Editor’s note: BioMarin Pharmaceutical recently opened a facility in Novato where a treatment for hemophilia will be manufactured for phase 3 clinical trials.
My name is Christine Orr. I am the mother to two boys, ages 11 and 7. My youngest, John, is a Type A Severe Hemophiliac, a genetic disorder caused by missing or defective factor VIII, a clotting protein. My oldest, Jimmy, is not.
Before John’s diagnosis, I was unaware that I am a carrier for this genetic abnormality. With no knowledge of the disease, or the risk of my offspring being affected, the diagnosis was unexpected.
The hemophilia community is made up of incredibly resilient people. Most of us are unaware that the genetic mutation exists in our family, and others, hold their breath praying that genetic roulette spares their son. (It primarily affects males.) We had no clue that I was a carrier. We had our baby in the fancy little hospital that gives you adorable bathrobes and champagne after delivery. Neonatal Intensive Care Unit? Nahhh, not us.
You see, hemophilia is rare. It might be a few questions on the MCAT for physicians, they read about it, get it right, but really never see it in practice. And not just because it is uncommon, most patients died in the 80’s and 90’s due to HIV tainted blood product. Our pediatrician had never seen it.

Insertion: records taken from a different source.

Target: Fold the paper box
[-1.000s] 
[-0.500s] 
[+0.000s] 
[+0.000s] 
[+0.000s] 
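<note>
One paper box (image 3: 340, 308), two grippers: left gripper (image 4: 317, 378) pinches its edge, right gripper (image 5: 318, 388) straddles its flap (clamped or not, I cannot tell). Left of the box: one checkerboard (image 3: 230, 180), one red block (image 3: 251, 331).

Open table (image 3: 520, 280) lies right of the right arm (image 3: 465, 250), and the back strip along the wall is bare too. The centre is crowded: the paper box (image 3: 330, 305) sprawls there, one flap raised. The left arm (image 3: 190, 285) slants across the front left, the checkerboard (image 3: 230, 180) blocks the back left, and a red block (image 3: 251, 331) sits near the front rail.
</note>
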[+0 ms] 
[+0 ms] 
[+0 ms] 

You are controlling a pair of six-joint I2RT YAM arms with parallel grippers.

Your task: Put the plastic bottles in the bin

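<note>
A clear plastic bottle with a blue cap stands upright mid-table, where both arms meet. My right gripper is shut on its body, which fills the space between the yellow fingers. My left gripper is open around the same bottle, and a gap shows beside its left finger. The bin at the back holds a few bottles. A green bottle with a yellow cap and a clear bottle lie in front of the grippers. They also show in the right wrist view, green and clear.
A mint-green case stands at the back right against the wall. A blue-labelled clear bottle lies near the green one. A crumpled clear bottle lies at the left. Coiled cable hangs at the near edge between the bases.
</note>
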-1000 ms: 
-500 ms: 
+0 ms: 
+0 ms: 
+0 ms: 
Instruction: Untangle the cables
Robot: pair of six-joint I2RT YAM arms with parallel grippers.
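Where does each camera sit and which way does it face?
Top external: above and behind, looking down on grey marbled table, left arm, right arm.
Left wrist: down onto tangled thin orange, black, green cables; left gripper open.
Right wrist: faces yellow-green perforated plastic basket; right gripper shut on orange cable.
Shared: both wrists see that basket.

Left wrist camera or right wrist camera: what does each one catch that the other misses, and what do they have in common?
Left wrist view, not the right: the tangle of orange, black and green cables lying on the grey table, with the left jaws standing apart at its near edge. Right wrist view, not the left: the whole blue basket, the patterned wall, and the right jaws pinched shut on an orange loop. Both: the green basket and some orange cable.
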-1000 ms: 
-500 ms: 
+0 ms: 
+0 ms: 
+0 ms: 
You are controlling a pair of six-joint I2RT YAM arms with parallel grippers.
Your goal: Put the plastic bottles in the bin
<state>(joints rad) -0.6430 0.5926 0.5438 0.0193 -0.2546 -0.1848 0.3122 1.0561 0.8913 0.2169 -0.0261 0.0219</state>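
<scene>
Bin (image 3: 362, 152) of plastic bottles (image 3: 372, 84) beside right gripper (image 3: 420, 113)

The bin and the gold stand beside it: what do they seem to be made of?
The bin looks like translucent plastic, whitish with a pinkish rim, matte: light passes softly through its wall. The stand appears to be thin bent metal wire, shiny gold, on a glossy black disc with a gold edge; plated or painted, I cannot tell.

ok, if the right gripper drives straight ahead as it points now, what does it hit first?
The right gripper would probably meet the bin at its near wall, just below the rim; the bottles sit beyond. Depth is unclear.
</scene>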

The signs were all there when John was born, and hemophilia was GLARING at us in the face. Umbilical cord dripping blood, heel sticks dripping blood, circumcision leaking LOTS of blood. By the time we got to a NICU at another hospital, we were terrified. We were shaky, weepy, and broken, staring at our baby in an incubator, bleeding from so many places. The staff at Stanford knows hemophilia. As soon as they began treatment, he began to heal. I have never in my life been so thrilled to see a scab.
With that success, came reality. This is forever.
I have spent the past seven years giving my son infusions every other day either intravenously or through a port in his chest. This prevents his spontaneous internal bleeding and allows him to live a fairly normal lifestyle, with exceptions. Every day, I am either setting up or distributing an infusion. And, every day, I am challenged to smile and accept our normal.
We tiptoe into parenthood reading books about how to swaddle our babies, debating late into the night on whether we should breast-feed or use formula, we lament on cloth vs. disposable diapers.
We do not however, anticipate whether we should opt for a 25-gauge peripheral needle or a 21-gauge port needle to treat our children daily.
We do not anticipate tourniquets for toddlers or having to get nurses to steal needles for you from the clinic, because your insurance refuses to pay the extra 32 cents to keep your child’s needle safe.
We do not anticipate sleepless fearful nights in the emergency room unsure if he has a good old fashioned flu fever or his port could be septic and poisoning his body.
Treating John is the part that has taken the most courage. At nine months old, John had begun repeatedly spontaneously bleeding into his joints, leaving significant damage. We had a port-a-cath sewn surgically into his chest wall, permitting us to treat him every other day. No mother is supposed to stand over her baby strapped onto a papoose board, while he stares at you unaware of your fear, and place a needle into his chest. But, we do. Again, we cope with our challenges, and move forward.